Une baleine à bosse a décidé que le trajet aller-retour habituel de 10 000 km entre l'Antarctique et la Grande Barrière de corail n'était tout simplement plus assez bien, alors elle a plutôt nagé du Brésil à l'Australie — une petite balade d'environ 15 100 km que les chercheurs qualifient de plus longue distance jamais documentée entre deux observations d'une même baleine à bosse.
La baleine a été photographiée pour la première fois en 2003 sur le banc des Abrolhos, la principale pouponnière de baleines à bosse du Brésil au large de Bahia. Puis, en septembre 2025, elle est apparue dans la baie d'Hervey, au large de la côte du Queensland. Soit un écart de 22 ans et d'environ 15 100 km — donnant un nouveau sens à l'expression « longtemps, sans voir ».
Stephanie Stack, doctorante à l'Université Griffith et co-auteure d'une nouvelle étude publiée dans Royal Society Open Science, a qualifié cela d'« extraordinaire de photographier une baleine qui a parcouru une telle distance — cela ne s'est jamais produit auparavant ». Elle a également noté que la baleine n'avait pas été observée pendant 22 ans, ce qui est « vraiment remarquable en soi ».
La baleine a été identifiée via Happywhale, une plateforme cofondée par le co-auteur de l'étude et biologiste marin Ted Cheeseman de l'Université Southern Cross. Le site utilise un algorithme d'IA pour faire correspondre les photos de la face inférieure des queues de baleine, aussi uniques que les empreintes digitales humaines. Car rien ne dit « individualité » comme un motif de queue.
Les chercheurs ont également trouvé une deuxième baleine : photographiée dans la baie d'Hervey en 2007 et de nouveau en 2013, puis repérée au large de São Paulo en 2019 — une distance d'environ 14 200 km. Ces observations représentent « le premier échange enregistré dans les deux directions » entre les populations de baleines à bosse du Brésil et de l'est de l'Australie. Les chercheurs notent que les intervalles de réobservation de six et 22 ans suggèrent qu'il s'agit d'événements rares, peut-être uniques dans une vie, et non de changements migratoires réguliers.
L'étude s'est appuyée sur 19 283 photos de queues collectées entre 1984 et 2025 en Australie orientale et en Amérique latine. Les deux grands voyageurs ne représentaient que 0,01 % des baleines identifiées — donc, statistiquement parlant, c'est l'équivalent marin de gagner à la loterie.
Stack a reconnu les limites : « Nous savons où elle a commencé et où elle a fini, mais nous ne savons rien de ce qui s'est passé entre les deux. » Les baleines auraient pu parcourir des distances encore plus grandes que les distances en ligne droite, et leurs routes exactes restent un mystère.

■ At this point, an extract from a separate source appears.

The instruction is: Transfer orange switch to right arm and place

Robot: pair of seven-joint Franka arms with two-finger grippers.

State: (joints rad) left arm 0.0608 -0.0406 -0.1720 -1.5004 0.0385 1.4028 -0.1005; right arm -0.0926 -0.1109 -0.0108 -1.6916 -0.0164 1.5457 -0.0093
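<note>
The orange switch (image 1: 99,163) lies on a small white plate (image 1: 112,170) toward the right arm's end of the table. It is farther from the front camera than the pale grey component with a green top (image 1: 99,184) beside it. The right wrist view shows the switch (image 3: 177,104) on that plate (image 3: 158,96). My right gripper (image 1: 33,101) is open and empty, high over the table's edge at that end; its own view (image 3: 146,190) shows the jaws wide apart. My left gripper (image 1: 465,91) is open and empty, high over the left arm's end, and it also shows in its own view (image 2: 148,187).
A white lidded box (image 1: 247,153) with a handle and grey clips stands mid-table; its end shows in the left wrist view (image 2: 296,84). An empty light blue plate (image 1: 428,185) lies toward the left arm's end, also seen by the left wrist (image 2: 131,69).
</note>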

Pour contexte, la migration typique des baleines à bosse australiennes est un aller-retour de 10 000 km entre les zones d'alimentation antarctiques et les zones de reproduction de la Grande Barrière de corail. Ces deux baleines ont apparemment regardé cela et se sont dit : « Nan, prenons le chemin le plus long. »
Stack a déclaré que cette découverte est « un bon rappel que la conservation de nos ressources marines doit être collaborative entre les nations, car ce sont des animaux migrateurs qui se déplacent à travers les frontières et entre les pays ». Elle a également noté qu'il est « très probable » que le changement climatique affecte les schémas de migration à l'avenir, pointant des changements dramatiques dans les zones d'alimentation de l'océan Austral, avec des populations de krill antarctique menacées.
Alors que cette baleine a peut-être établi un record, elle pourrait aussi être un signe des choses à venir — comme si nous avions besoin d'une autre raison de nous inquiéter pour la planète.